Using an external drive between Mac and Windows computers can be a hassle, since you constantly have to reformat it to fit which computer you’re using it on. Instead of reformatting it all the time, just use the much more platform-independent exFAT and never format it again.
Windows’ default NTFS is read-only on OS X, not read-and-write, and Windows computers can’t even read Mac-formatted HFS+ drives. FAT32 works for both OSes, but has a 4GB size limit per file, so it isn’t ideal. You can always install drivers for those other OSes, but that doesn’t help when you’re sharing files with your friends’ computers. Besides, it’s kind of a hassle. The exFAT file system is a much simpler option.

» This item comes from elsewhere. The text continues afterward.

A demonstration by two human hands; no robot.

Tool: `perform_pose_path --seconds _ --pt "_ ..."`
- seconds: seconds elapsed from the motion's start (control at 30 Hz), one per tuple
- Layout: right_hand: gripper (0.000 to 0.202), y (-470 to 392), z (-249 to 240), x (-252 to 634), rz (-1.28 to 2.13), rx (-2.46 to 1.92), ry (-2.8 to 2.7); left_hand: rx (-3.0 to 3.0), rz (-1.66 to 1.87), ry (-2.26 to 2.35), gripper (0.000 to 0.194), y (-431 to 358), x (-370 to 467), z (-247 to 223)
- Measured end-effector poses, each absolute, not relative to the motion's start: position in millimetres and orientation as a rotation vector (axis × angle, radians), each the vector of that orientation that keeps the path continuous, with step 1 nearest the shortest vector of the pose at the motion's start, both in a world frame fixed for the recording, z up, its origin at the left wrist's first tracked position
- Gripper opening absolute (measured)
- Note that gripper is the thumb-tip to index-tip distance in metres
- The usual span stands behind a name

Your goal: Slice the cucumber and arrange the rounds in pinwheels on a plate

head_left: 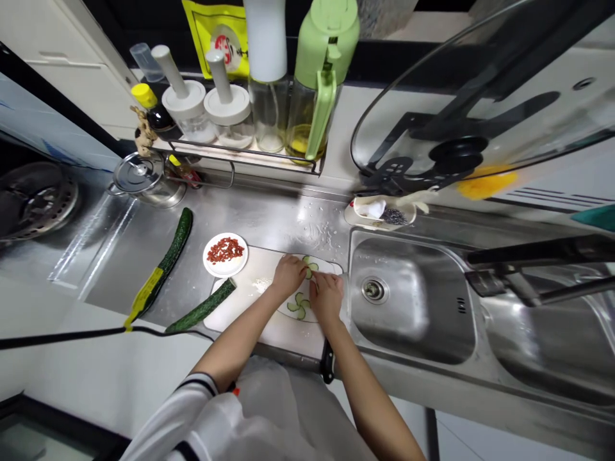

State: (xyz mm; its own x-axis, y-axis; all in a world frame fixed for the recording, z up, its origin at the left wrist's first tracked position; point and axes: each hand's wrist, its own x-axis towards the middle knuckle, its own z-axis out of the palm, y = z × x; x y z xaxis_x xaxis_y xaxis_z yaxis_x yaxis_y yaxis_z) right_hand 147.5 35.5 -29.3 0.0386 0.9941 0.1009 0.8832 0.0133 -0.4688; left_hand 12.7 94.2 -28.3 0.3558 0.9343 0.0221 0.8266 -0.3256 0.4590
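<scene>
Thin cucumber slices (300,306) lie fanned in a flower-like cluster on a white plate (287,312), which rests on a white cutting board (245,301). A second cluster shows beyond my fingers at the plate's far side. My left hand (289,274) reaches in from the left, fingers bent and pinching at a slice there. Facing it, my right hand (327,296) also has its fingers drawn together over the slices, its fingertips close to the left ones. The fingers partly hide what they pinch. A black knife handle (327,363) juts from the board's near edge.
Left of the board are a cut cucumber (204,308), a whole cucumber (173,250) with yellow wrap, and a small plate of red berries (225,251). A lidded pot (148,179) stands behind. Seasoning jars (230,115) line the shelf. At right is a sink (408,301).
</scene>
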Motion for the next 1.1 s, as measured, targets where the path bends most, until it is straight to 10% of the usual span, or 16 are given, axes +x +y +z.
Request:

exFAT has been around for awhile, but we’ve never really talked about it. Essentially, it’s a file system that’s both readable and writable on any modern Mac or Windows machine (sorry, Leopard users). All you need to do is format the drive on a Windows machine and you’re good to go. Note that you can’t format it on OS X, you have to format it on Windows for it to be compatible with both platforms (Update: A lot of you are noting that OS X formats these just fine, so your mileage may vary). To do so, just:
- Open up Windows Explorer and right-click on your drive in the sidebar. Choose “Format”.
- In the “File System” dropdown, choose exFAT instead of NTFS.
- Click Start and close this window when finished.
From then on, that drive should work fantastically between Mac and Windows machines. It won’t work with Linux unless you install Linux’s exFAT drivers, but for most people, exFAT is just about perfect.